Selon un sondage, beaucoup de Canadiennes ne connaîtraient que « très peu » les finances

Selon une étude du FPSC, de nombreuses femmes canadiennes n’ont que « très peu » de connaissances sur les finances et plus de la moitié d’entre elles n’ont pas de plan financier écrit.

Selon un sondage national réalisé pour le compte du Financial Planning Standards Council (FPSC), un pourcentage considérable de Canadiennes admet ne connaître que « très peu » les finances et les investissements.

En février, 1 000 Canadiennes ont été invitées à réfléchir aux enjeux auxquelles elles sont confrontées pour se sentir financièrement autonomes. L’étude a révélé que 38 % des femmes avaient très peu de connaissances sur les finances et 28 % d’entre elles affirment dépendre financièrement d’un partenaire ou de quelqu’un d’autre.
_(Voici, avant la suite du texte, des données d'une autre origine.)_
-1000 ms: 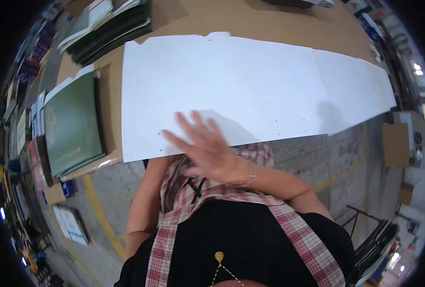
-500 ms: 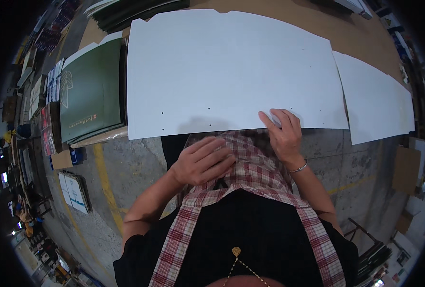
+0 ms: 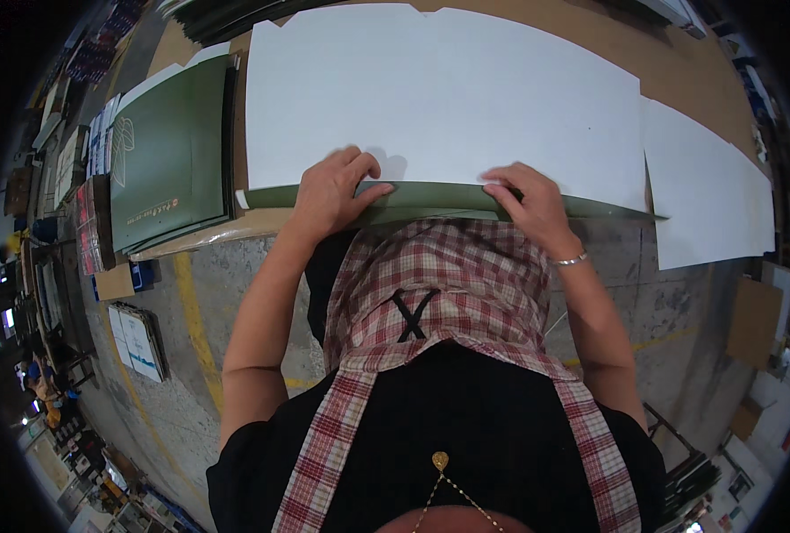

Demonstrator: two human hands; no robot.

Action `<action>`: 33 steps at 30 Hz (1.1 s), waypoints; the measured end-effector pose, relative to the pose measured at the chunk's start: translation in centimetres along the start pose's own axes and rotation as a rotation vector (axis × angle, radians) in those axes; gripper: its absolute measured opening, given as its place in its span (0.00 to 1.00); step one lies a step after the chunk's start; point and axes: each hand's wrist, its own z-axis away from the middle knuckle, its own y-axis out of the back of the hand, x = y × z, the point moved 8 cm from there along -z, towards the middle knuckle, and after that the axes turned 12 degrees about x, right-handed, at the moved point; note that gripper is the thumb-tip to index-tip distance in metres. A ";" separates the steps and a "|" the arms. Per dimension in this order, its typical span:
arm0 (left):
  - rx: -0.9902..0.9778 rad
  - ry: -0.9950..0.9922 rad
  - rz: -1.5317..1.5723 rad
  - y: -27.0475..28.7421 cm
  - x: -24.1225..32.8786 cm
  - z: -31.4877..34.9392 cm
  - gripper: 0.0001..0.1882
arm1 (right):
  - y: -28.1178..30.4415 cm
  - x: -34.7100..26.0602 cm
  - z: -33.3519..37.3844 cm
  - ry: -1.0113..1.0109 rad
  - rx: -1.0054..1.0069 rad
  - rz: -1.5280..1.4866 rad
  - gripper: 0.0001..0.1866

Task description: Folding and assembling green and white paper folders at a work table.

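A large white paperboard sheet (image 3: pixel 439 98) lies on the table in front of me. Its near edge is turned up and over, so the dark green underside shows as a long narrow flap (image 3: pixel 435 194). My left hand (image 3: pixel 335 191) grips this flap left of its middle, thumb on the green face and fingers curled at the fold. Farther right, my right hand (image 3: pixel 530 206) pinches the same flap between thumb and fingers. Parts of the fingertips are hidden behind the fold.
On the left stands a stack of green printed folders (image 3: pixel 177 160). Another white sheet (image 3: pixel 710 191) lies at the right, beside the large one. A dark stack (image 3: pixel 235 19) sits at the back of the brown tabletop (image 3: pixel 590 40). Below, bundled boards (image 3: pixel 135 342) rest on the floor.
The sheet's flat near edge has been lifted and folded over, exposing green. My left hand came from in front of my apron onto the edge; my right hand shut on it too.
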 end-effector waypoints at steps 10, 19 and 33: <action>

« Ces chiffres montrent que les femmes ont encore beaucoup de chemin à faire en termes de confort et de compréhension en ce qui concerne les finances », a déclaré Kelley Keehn, éducatrice en finances personnelles, dédiée à la protection des consommateurs auprès du FPSC, dans un communiqué.

« C’est un appel au réveil et une occasion de rechercher un enseignement, de gagner en efficacité et de revendiquer notre indépendance financière. »

D’autres résultats significatifs de l’étude révèlent que:

> 47 % des femmes célibataires admettent en savoir très peu sur les questions liées aux finances et aux investissements comparativement à 35 % des femmes mariées;
> 38 % des répondantes se sentent mal à l’aise de négocier un meilleur taux d’intérêt;
> 16 % d’entre elles laissent leurs partenaires gérer les finances et les investissements du ménage;
> 34 % des femmes ont davantage de dettes (en dehors de l’immobilier) que d’épargne;
> 19 % des répondantes ne suivent pas leurs dépenses;
> 56 % d’entre elles n’ont pas de plan financier écrit alors que 42 % des femmes ne connaissent pas leur pointage de crédit.